Classifier training and cross-validation¶

Using these newly computed features, we are able to train and evaluate a classifier very easily:

cv_results = pymut.cross_validate(variants)
figure = pymut.roc_curve(cv_results)

. . . . . . . . . .

What did just happen?

Using all the 287 features available in the variants DataFrame, we just splitted the set in 10 different folds and performed a 10-fold cross-validation, training 10 different Random Forest classifiers. Random Forest is the default classifier in PyMut and 10 is the default number of folds. Then, we plotted a ROC curve with the average of the results.

This process can be tweaked as much as we want. The classifiers, which can be found in pymut.CLASSIFIERS, are Scikit-learn classifiers, and each of their parameters can be set to whatever value we wish.

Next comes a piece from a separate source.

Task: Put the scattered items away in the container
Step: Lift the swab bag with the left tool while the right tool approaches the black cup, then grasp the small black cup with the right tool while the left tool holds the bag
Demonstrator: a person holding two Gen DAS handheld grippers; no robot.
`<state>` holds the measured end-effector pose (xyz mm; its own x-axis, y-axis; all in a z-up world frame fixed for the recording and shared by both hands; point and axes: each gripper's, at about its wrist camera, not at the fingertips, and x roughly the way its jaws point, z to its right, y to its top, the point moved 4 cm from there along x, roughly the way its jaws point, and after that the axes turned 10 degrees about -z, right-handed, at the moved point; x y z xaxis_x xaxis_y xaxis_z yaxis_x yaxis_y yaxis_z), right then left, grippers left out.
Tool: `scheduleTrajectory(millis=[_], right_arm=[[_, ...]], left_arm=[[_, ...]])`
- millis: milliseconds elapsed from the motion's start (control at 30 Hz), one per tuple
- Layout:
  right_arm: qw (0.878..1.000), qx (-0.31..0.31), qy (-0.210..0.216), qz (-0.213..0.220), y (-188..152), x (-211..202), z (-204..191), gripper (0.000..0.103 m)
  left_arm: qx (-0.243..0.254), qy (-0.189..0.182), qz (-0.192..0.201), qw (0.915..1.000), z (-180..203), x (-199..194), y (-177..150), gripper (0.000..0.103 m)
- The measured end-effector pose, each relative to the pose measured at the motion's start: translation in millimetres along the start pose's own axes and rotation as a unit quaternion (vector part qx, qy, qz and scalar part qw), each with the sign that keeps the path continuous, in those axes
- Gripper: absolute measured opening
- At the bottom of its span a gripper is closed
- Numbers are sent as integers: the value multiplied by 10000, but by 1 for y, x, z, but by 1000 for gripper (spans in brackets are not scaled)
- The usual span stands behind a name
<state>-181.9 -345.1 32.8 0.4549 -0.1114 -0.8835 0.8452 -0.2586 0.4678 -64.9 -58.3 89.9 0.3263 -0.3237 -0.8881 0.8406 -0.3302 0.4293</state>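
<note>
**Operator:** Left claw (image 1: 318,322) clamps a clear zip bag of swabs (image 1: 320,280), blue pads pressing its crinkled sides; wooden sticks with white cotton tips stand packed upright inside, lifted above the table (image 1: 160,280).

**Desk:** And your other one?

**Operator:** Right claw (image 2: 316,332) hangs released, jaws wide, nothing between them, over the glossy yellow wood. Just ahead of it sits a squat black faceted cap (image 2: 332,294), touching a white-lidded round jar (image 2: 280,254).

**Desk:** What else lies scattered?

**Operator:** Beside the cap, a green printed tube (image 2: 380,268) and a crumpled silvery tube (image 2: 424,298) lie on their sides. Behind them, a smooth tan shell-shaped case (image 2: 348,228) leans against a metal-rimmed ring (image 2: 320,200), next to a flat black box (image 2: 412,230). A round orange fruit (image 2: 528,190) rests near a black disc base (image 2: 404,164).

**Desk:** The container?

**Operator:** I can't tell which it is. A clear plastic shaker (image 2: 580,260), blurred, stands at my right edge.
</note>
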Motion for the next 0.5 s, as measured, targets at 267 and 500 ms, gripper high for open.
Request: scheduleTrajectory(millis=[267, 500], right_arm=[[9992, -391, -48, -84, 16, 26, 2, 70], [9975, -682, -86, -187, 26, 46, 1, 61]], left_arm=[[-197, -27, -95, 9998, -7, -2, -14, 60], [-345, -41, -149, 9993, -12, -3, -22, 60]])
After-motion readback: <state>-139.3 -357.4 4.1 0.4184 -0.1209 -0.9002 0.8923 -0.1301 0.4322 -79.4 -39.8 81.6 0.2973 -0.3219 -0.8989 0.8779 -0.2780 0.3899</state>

We can easily compare the performance of all the classifiers in PyMut:

cv_results = pymut.cross_validate(
    variants,
    classifiers=[(clf, None) for clf in pymut.CLASSIFIERS.keys()])
figure = pymut.roc_curve(cv_results)

. . . . . . . . . .

We can see that in this case the Extra Randomized Trees classifier gave us the best performance.

Feature selection¶

One of the most tricky tasks in machine learning is feature selection. It is the process of reducing the number of features that we use while trying to keep as much information as possible.

PyMut can help in this process. It implements an iterative method that repeatedly adds and removes features and keeps the best configuration. To add a feature, it adds each of the remaining features separately and evaluates the performance using cross-validation, adding in the end the feature with better performance. To remove a feature, it chooses the least important feature according to the classifier.

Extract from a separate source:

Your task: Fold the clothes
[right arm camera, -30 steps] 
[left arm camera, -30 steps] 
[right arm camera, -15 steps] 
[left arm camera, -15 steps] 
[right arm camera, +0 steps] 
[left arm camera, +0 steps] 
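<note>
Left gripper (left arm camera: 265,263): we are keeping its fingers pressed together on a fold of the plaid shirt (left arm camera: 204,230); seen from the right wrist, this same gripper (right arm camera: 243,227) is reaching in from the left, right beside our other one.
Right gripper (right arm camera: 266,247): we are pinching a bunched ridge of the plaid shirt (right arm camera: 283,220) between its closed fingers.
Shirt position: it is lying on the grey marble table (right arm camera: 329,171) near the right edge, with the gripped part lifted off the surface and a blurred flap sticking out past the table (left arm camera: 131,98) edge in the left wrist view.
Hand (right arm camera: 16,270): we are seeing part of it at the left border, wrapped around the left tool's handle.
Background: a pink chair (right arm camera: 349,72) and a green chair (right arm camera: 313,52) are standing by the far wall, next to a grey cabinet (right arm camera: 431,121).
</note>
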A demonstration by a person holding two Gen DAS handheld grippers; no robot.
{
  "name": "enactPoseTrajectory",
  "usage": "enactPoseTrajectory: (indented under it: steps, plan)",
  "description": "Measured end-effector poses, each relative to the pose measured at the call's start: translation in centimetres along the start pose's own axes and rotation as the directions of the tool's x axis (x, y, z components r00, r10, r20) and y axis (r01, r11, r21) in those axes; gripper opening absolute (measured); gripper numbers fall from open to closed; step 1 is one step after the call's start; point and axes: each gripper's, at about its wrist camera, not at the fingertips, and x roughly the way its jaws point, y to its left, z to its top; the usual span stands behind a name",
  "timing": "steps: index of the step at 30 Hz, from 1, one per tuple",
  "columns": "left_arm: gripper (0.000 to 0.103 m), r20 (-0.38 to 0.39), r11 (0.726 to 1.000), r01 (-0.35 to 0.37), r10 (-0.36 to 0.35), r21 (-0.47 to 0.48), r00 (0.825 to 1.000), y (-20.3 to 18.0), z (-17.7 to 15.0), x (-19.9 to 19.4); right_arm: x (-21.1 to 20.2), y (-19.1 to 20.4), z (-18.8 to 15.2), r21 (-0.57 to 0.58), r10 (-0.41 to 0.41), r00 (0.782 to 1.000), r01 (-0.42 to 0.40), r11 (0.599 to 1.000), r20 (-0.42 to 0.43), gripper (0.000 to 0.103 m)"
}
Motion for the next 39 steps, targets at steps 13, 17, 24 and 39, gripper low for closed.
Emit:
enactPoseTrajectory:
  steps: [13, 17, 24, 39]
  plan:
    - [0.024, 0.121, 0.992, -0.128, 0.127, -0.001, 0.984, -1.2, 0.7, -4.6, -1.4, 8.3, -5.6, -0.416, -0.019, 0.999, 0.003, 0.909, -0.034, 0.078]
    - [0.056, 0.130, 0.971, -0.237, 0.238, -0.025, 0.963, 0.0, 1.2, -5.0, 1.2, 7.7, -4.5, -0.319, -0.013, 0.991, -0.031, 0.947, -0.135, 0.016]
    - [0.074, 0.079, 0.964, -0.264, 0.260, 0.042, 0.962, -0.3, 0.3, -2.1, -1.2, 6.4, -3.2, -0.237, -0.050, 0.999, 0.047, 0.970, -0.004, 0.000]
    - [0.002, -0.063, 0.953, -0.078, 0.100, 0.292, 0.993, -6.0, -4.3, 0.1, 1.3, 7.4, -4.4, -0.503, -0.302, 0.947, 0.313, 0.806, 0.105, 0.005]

Starting from one of the two features that we picked before, let's run some iterations:

pymut.iterative_features_selection(variants, max_features=2, features=['feature_k1_all_pwm'])

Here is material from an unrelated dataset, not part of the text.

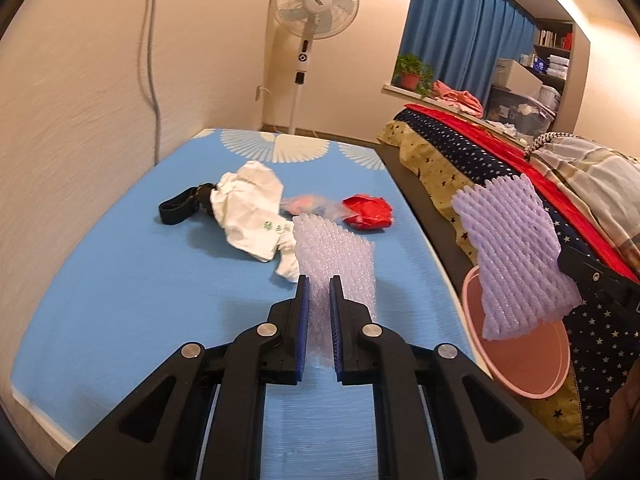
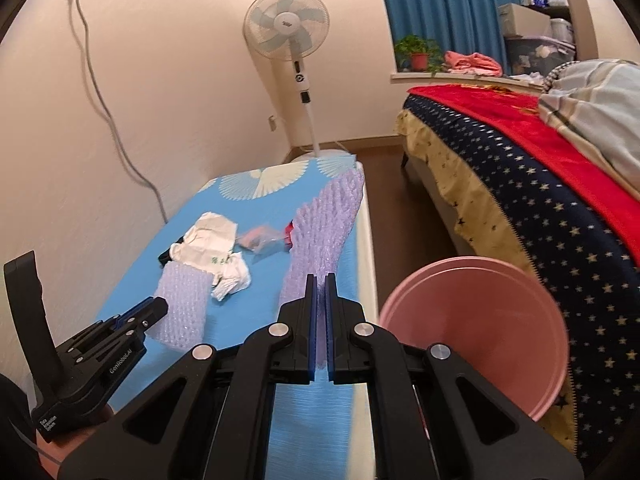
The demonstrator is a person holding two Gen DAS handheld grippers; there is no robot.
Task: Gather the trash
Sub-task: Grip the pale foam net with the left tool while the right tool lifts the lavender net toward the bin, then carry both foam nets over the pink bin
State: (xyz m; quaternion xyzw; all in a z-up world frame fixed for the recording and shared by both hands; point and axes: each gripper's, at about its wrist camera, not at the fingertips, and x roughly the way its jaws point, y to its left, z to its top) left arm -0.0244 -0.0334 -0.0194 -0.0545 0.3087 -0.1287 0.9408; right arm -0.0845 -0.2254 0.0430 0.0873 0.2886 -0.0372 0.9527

MCC = 0.288. All features (287)
MCC = 0.156. Current features (1: ['feature_k1_all_pwm'])
MCC = 0.428. Added 1 feature (2: ['feature_k1_all_pwm' 'feature_k1_hum_nwt'])
MCC = 0.465. Added 2 features (3: ['feature_k1_all_pwm' 'feature_k1_hum_nwt' 'feature_b1_all_nal_w'])
MCC = 0.473. Added 3 features (4: ['feature_k1_all_pwm' 'feature_k1_hum_nwt' 'feature_b1_all_nal_w'
 'feature_k9_all_nal'])
MCC = 0.424. Removed one feature (3: ['feature_k1_all_pwm' 'feature_k1_hum_nwt' 'feature_b1_all_nal_w'])
MCC = 0.470. All features (287)
MCC = 0.370. Current features (3: ['feature_k1_all_pwm' 'feature_k1_hum_nwt' 'feature_b1_all_nal_w'])
MCC = 0.460. Added 1 feature (4: ['feature_k1_all_pwm' 'feature_k1_hum_nwt' 'feature_b1_all_nal_w'
 'feature_k1_nhu_nwt_w'])
MCC = 0.530. Added 2 features (5: ['feature_k1_all_pwm' 'feature_k1_hum_nwt' 'feature_b1_all_nal_w'
 'feature_k1_nhu_nwt_w' 'feature_k1_nhu_dh_w'])
MCC = 0.530. Added 3 features (6: ['feature_k1_all_pwm' 'feature_k1_hum_nwt' 'feature_b1_all_nal_w'
 'feature_k1_nhu_nwt_w' 'feature_k1_nhu_dh_w' 'feature_k1_nhu_de_w'])
MCC = 0.467. Removed one feature (5: ['feature_k1_all_pwm' 'feature_k1_hum_nwt' 'feature_k1_nhu_nwt_w'
 'feature_k1_nhu_dh_w' 'feature_k1_nhu_de_w'])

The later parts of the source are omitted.